Double integral over region surrounded by two ellipses

[pandarean]

Homework Statement

A thin plate has the form of the intersection of the regions limited by [itex]\frac{x^2}{9}[/itex] + [itex]\frac{y^2}{4}[/itex] = 1 and [itex]\frac{x^2}{4}[/itex] + [itex]\frac{y^2}{9}[/itex] = 1

Which is the plate's mass if his density is δ(x, y) = |x|


2. The attempt at a solution

I've tried using u, v substitution

u = [itex]\frac{x^2}{4}[/itex] + [itex]\frac{y^2}{9}[/itex]

v = [itex]\frac{x^2}{9}[/itex] + [itex]\frac{y^2}{4}[/itex]

The resulting region looks nice, but the Jacobian is the ugly thing... I'm stuck.

I don't think polar is the way to go, one ellipse becomes a nice circle, but the other one becomes another ellipse...
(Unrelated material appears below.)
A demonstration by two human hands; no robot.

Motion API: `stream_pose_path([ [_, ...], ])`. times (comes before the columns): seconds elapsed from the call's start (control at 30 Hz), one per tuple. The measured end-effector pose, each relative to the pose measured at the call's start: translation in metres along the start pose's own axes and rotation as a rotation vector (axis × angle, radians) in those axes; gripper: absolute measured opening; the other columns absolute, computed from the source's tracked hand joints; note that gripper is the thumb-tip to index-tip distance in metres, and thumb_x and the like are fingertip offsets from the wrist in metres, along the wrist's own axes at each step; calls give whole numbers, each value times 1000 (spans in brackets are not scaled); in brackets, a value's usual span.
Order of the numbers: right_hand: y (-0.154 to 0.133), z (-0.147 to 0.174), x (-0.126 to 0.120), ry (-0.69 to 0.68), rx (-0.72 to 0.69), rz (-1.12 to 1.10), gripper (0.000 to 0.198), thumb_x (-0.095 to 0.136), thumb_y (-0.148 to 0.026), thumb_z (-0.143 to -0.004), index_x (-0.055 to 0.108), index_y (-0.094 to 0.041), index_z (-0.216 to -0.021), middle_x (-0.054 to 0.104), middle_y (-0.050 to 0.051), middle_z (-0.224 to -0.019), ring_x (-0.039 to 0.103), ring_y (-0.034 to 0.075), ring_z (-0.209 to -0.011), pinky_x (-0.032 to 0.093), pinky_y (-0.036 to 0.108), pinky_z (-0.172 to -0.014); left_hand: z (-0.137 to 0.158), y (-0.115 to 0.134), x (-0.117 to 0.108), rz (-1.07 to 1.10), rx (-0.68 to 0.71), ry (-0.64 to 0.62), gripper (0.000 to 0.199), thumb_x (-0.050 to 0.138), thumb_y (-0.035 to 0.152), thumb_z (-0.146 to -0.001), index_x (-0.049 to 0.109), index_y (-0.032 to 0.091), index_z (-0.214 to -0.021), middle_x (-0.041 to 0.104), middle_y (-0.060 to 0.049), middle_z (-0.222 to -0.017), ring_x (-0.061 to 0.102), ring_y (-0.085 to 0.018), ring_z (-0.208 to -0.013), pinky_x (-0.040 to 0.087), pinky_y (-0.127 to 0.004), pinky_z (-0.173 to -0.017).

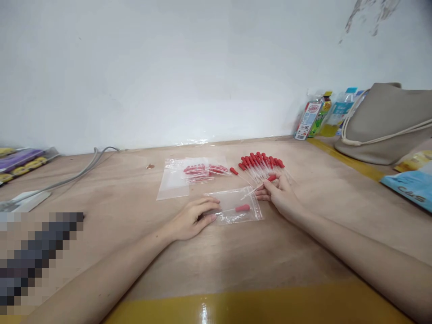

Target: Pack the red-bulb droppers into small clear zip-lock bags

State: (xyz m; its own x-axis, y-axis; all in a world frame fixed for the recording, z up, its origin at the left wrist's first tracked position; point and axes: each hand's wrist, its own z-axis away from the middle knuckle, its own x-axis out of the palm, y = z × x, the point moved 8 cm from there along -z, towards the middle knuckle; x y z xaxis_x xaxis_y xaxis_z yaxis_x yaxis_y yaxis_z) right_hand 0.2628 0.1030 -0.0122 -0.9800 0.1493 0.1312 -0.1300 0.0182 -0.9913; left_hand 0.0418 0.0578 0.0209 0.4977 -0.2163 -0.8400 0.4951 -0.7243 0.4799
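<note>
A clear zip bag [232, 216] lies flat in front of me with one red-bulbed dropper [242, 208] inside. My left hand [194, 218] pinches the bag's left end between thumb and fingers. My right hand [278, 193] is closed on another dropper [272, 178] by its red bulb, its thin clear stem pointing left over the bag's upper right corner. Just beyond that hand, a fanned pile of droppers [258, 162] rests with the red bulbs facing away. A single loose dropper [234, 171] lies left of the pile.
Filled bags of droppers [199, 173] lie stacked over flat plastic bags [173, 184] behind my left hand. Bottles and a carton [308, 120] stand by the wall at right, beside a grey bag [388, 121]. A cable [76, 173] and purple-yellow packages [22, 162] are at left.
</note>
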Motion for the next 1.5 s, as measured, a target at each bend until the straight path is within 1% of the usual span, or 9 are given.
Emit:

Can someone give me some advice?
Thanks

 

[mighty2000]

for your post!

The first step in solving this problem is to find the limits of integration for both u and v. Using the equations for the two ellipses, we can see that u ranges from 0 to 1 and v ranges from 0 to 1.

Next, we need to find the Jacobian of the transformation. This can be done by taking the partial derivatives of u and v with respect to x and y and then taking the determinant of the resulting matrix. The Jacobian turns out to be \frac{3}{4}(1-u)(1-v).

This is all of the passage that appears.